* The task: Read the lines below and count those that have the word "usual". Respond with the number only.

[Collected data]
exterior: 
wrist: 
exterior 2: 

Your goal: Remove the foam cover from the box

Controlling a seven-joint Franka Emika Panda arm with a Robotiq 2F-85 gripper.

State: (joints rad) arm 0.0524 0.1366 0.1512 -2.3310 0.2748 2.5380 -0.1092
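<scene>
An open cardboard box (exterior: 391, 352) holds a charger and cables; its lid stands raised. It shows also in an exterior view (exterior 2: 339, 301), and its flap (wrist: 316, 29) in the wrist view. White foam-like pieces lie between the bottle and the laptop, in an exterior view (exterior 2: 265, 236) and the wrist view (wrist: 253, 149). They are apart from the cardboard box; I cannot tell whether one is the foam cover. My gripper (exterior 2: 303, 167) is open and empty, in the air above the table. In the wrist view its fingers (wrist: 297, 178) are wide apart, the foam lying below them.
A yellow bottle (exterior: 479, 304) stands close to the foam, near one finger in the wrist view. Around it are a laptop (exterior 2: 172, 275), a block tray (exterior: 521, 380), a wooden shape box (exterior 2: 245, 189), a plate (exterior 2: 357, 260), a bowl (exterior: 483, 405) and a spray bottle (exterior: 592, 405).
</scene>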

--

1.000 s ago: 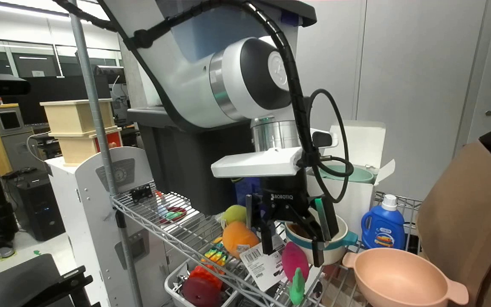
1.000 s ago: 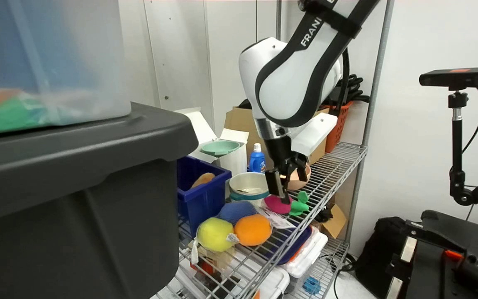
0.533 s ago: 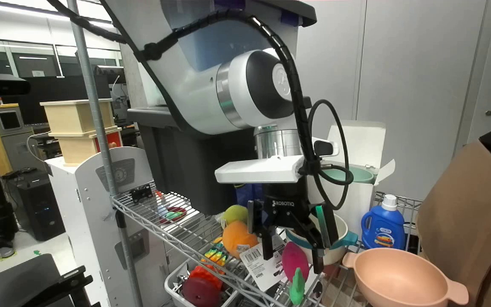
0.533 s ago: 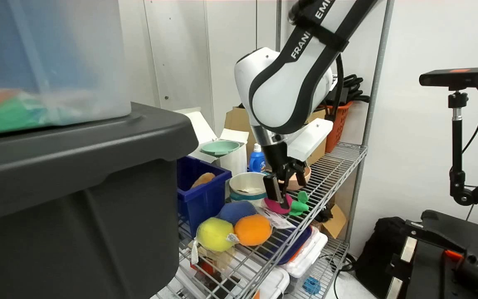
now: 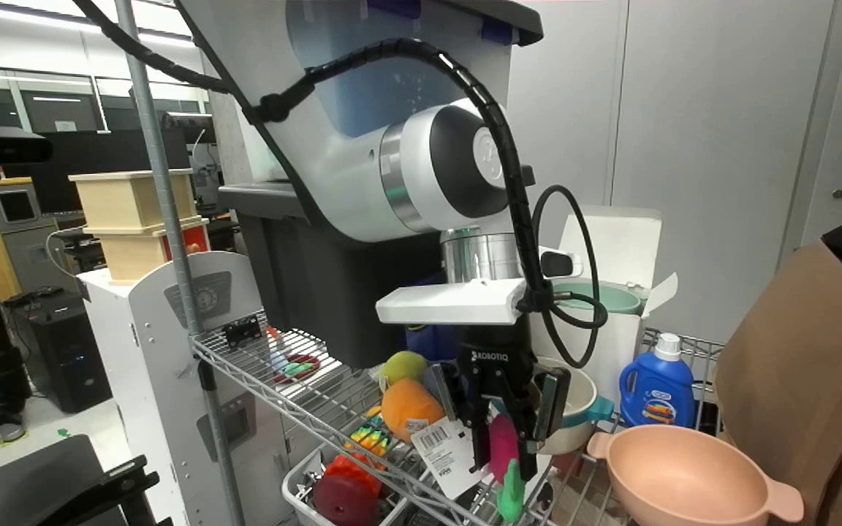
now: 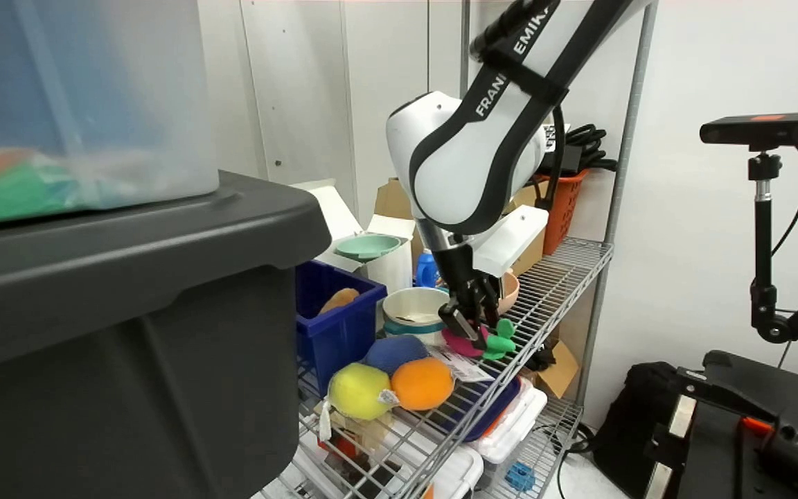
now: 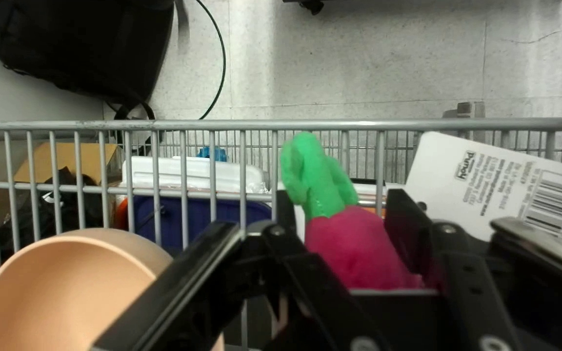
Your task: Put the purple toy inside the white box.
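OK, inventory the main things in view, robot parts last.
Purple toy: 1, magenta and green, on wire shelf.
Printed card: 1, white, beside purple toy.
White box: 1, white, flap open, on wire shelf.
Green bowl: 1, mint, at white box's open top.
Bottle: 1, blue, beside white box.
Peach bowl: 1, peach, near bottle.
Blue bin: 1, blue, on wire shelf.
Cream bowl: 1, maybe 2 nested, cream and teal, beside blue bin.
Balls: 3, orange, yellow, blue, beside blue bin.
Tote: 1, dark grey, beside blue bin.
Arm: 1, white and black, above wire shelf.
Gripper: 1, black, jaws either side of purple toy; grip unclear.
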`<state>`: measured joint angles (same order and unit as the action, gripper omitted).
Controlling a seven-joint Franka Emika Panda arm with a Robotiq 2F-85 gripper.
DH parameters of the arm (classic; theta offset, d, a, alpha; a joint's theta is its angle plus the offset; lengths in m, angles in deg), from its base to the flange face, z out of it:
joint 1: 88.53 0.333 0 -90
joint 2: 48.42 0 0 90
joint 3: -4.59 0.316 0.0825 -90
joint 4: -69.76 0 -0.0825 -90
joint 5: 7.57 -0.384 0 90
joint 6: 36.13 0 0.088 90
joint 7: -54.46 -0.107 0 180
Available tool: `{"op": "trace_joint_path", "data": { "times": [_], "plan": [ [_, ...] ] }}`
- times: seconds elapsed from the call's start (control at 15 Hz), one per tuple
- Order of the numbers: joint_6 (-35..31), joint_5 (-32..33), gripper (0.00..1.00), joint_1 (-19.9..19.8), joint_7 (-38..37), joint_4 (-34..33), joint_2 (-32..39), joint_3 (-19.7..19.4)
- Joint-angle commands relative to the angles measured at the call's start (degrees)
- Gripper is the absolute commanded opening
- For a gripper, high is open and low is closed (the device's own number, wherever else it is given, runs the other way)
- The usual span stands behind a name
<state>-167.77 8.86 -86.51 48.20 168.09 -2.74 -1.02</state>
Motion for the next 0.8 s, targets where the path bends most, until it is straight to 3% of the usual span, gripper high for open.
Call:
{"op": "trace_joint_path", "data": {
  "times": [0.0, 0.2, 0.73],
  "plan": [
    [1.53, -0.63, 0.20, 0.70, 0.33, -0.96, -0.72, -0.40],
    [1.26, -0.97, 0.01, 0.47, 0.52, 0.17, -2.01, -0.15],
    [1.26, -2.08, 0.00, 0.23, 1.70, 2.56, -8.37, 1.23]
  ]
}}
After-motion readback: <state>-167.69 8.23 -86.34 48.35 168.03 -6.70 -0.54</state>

* Completed task: 2